Disminorea artinya nyeri haid
yang merupakan suatu gejala dan bukan suatu penyakit. Nyeri haid in timbul
akibat kontraksi disritmik mio metrium yang menampilkan satu atu lebih gejala
mulai dari nyeri yang ringan sampai berat pada bagan bawah, bokong, dan nyeri
spasmodik pada sisi medial paha. Mengingat sebagian besar wanita mengalami
beberapa derajat nyeri pelvik selama haid, maka istilah disminorea hanya
dipakai untuk nyeri hais yang cukup berat sampai meyebabkan penderita terpaksa
mencari pertolongan dokter atau pngobatan sendiri dengan analgesik. Yang
dimaksud dengan disminorea berat adalah nyeri haid yang disertai mual, muntah,
diare, pusing, nyeri kepala, dan bahkan kadang-kadang pingsan (Baziad, 2003).
1. Jenis disminorea
Ada 2 macam jenis disminorea:
a. Disminorea primer
Disminorea
primer adalah nyeri haid yang dijumpai tanpa kelainan alat-alat genetalia yang
nyata. Disminorea primer (Primary
Dysminorea) biasanya terjadi dalam 6-12 bulan pertama setelah menarche (haid pertama) segera setelah
siklus ovulasi teratur (Reguler Ovulator
Cycle) ditetapkan.
Selama
menstruasi sel-sel indometrium yang terkelupas (slounching endometrial cells) melapaskan prostagladin, yang
menyebabkan iskemia uterus melalui kontraksi mometrium dan vasokontriksi.

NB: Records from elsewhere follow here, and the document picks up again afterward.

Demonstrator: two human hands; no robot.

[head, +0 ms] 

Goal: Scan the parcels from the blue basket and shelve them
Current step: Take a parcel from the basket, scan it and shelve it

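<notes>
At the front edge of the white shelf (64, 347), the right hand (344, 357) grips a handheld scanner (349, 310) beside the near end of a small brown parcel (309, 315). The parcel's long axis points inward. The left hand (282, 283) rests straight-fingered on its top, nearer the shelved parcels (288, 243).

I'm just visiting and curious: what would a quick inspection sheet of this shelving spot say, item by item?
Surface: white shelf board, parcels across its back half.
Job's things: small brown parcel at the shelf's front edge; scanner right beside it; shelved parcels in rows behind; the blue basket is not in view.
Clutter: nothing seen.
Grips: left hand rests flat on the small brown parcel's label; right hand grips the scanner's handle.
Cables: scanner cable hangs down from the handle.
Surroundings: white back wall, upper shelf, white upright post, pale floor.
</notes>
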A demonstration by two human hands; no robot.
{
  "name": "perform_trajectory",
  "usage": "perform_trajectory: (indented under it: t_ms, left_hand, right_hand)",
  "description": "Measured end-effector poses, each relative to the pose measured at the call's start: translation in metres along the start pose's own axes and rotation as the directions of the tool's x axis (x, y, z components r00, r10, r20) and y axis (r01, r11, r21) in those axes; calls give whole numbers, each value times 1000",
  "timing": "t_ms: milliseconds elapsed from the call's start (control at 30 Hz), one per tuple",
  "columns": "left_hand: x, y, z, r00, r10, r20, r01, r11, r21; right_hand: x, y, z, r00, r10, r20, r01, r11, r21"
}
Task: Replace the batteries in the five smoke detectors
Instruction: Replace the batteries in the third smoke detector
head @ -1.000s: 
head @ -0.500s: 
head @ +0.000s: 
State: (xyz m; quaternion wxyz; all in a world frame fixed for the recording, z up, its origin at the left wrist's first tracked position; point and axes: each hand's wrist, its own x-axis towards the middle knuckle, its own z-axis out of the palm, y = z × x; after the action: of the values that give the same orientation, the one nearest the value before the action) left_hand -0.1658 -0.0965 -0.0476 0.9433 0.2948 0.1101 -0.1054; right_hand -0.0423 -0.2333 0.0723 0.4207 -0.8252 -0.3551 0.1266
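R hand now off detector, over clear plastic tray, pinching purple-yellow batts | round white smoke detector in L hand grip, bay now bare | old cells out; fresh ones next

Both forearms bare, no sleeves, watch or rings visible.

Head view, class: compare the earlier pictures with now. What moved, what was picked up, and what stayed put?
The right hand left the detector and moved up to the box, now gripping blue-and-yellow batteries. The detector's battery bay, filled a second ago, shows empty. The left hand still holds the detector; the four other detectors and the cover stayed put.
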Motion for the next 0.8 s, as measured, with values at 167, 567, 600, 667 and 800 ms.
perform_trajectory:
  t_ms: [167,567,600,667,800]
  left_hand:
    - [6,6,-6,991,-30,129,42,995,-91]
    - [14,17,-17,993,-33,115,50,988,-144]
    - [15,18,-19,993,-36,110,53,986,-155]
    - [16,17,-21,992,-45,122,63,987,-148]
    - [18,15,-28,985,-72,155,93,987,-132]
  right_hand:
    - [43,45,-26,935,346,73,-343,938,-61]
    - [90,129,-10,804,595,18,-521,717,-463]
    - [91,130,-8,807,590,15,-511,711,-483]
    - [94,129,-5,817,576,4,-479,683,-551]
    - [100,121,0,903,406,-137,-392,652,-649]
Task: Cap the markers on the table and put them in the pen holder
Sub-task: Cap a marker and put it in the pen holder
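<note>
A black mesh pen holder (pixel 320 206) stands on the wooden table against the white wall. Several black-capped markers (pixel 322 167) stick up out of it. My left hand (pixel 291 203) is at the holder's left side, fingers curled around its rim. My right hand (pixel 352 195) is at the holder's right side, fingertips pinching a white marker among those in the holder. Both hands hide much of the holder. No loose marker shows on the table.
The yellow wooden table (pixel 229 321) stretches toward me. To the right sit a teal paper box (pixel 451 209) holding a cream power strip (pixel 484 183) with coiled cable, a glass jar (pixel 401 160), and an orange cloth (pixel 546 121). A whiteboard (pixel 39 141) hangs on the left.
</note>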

Peningkatan kadar prostagladin telah terbukti ditemukan pada cairan haid (menstrual fluid) pada wanita dengan
disminorea berat (Severe Dysmenorhea).
Kadar ini memang meningkat terutama selama dua hari pertama menstruasi
(Anugoro, 2008).
b. Disminorea sekunder
Disminorea
sekunder (Secondary Dysmenorrhea)
dapat terjadi kapan saja setelah haid pertama, namun paling sering muncul di
udia 20-an atau 30-an. Peningkatan prostagladin dapat berperan pada disminorea
sekunder namun secara pngertian penyakit pelvis yang menyertai (Cocomitant Pelvis Pathology). Penyebab
yang umum termasuk endometriosis, leiomyomata (kibroid), adenomyosis, polip endometrium chronic pelvis
inflammatury disease, dan penggunaan peralatan kontrasepsi atau IUD (Intrauterine Device).
Karim Anton
Calis (2006) mengemukakan sejumlah faktor yang terlibat dalam patogenesis
disminorea sekunder. Kondisi patologis pelvis berikut ini dapat memicu atau
mencetuskan disminorea sekunder:
1) Endometriosis
2) Pelvic inflammatory dispase
3) Tumor dan kista ovarium
4) Uterine polyps
Lebih
lanjut Smith menyatakan bahwa hampir semua proses apapun yang mempengaruhi (affect) pelvic visera dapat memproduksi nyeri pelviks siklik (Cyclic Pelvic Pain) (Anorogo, 2008).
2. Gajala
a. Gejala-gejala umum disminorea primer
1) Melaise adalah rasa tidak enak badan
2) Fatigue adalah perasaan lelah (85%)
3) Nausea adalah perasaan mual dan vomiting
adalah muntah (89%).
4) Diare (60%)
5) Nyeri punggung bawah atau lower backache
(60%)
6) Sakit kepala atau headache (45%)
7) Terkadang dapat juga disertai vertigu atau
sensasi jatuh 9dizziness) perasaan cemas, gelisah (nervousness), dan bahkan
tollapse atau ambruk (Anurogo, 2008).
b. Gejala-gejala umum disminorea sekunder
Nyeri
dengan pola yang berbeda didapatkan apda disminorea sekunder yang terbatas pada
onset haid in biasanya berhubungan dengan perut besar/ kembung (Abdominal
bloating), pelvis terasa berat (pelvic heaviness) dan nyeri punggung (back
pain) secara khas, nyeri meningkat secara progresif selama fase lutreal sampai
memuncak sekitar onset haid (Anurogo, 2008).
3. Pencegahan
Untuk
mengurangi rasa nyeri bisa diberikan obat anti peradangan non-steroid (misalnya
ibu profen, naproxen dan asam mefenamat) obat ini akan sangat efektif jika
mulai diminum 2 hari sebelum mentruasi dan dilanjutkan sampai hari 1-2
mentruasi.
Selain dengan obat-obatan,
rasa nyeri juga bisa dikurangi dengan:
a. Istirahat yang cukup
b. Olahraga yang teratur (terutama berjalan)
c. Pemijatan
d. Melakukan teknik relaksasi atau yoga.
e. Kompres hangat di daerah perut
f. Konsumsi sayuran dan buah-buahan serta
makanan rendah lemak.
g. Konsumsi vitaminE, vitamin B6, minyak ikan
h. Hindari konsumsi alkohol, kopi dan juga coklat
karena dapat meningkatkan kadar estrogen yang nantinya dapat memicu lepasnya
prostagladin sehingga menyebabkan konraksi otot polos, hindari juga makanan
bersuhu dingin misalnya es krim (Widayanto, 2000).